You probably wouldn’t expect a band named Gate To Otherside, who have a song on their debut album called ‘Get High’, to be writing music influenced by standard fodder such as first dates or getting mashed up on a Friday night. Dragon Bus Terminal, the Beijing-based three-piece’s first full-length record, doesn’t disappoint on this front, being influenced by topics as interesting as the spacey titles suggest. Namely: shamans and birds that sound like flying saucers.

‘We went to Mongolia to see some real shamans,’ says drummer Jiang Mengyang when asked about the inspiration behind the song ‘Wu’: the seven-minute closing track of the album. ‘I appreciate the essence of shamanism because it emphasises respect of nature, which is far from urban life.'

Jiang continues of the Mongolia trip: ‘A scene we saw at the top of a hill kept appearing in my mind and I sang lyrics [based on the memory]. We saw a giant rainbow… there was a big crowd of hawks whimpering, not a typical twittering or crowing, it was like the noise of a spaceship.

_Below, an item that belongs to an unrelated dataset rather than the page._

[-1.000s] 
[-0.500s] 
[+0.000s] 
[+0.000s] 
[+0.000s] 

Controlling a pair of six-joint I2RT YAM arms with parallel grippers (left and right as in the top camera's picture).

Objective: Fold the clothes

There was a deer in the distance – it glimpsed at us then disappeared into a bush.’

This dreamy imagery fits perfectly with the tone of The Doors-esque song, and Gate To Otherside’s general vibe of spacey, head-expanding squall. Based around the spiky guitar lines of singer/guitarist Sun Heting, the band’s album, recorded in Beijing and produced by The Brian Jonestown Massacre guitarist Ricky Maymi, is a hazy delight.

The band, completed by bassist Alex Turner, formed at the end of 2014 as the result of an instrument-swapping experiment that went right. Jiang used to drum in Carsick Cars and still hits skins in rockers Birdstriking, while Sun plays guitar in punk types Free Sex Shop. ‘We formed because I wanted to play guitar and sing – it’s a better way to present myself musically,’ says Sun, who has the nickname Monkey. ‘It felt pure and natural’.

Sun revels in his new role as a frontman – the guitar-driven album feels forceful and propulsive, full of moments of punky fervency and indie jangle such as the catchy ‘Don’t Get Emotional’ as well as psychedelic expansion. And although they insist that the song ‘Get High’ is not an ode to literally getting high (Sun: ‘It’s simply a state of being’), it’s reassuring to hear that the band’s floaty-headed music isn’t born of contrivance.

When asked to explain their band name it becomes clear that they’re definitely somewhere on the space cadet scale. ‘We all live in a known world, but the gate to the other side may lead us to a world that is unknown to us,’ says Jiang. ‘We may have a few glimpses but can’t see it in its entirety. We are trying to use music as an approach to look into that world.’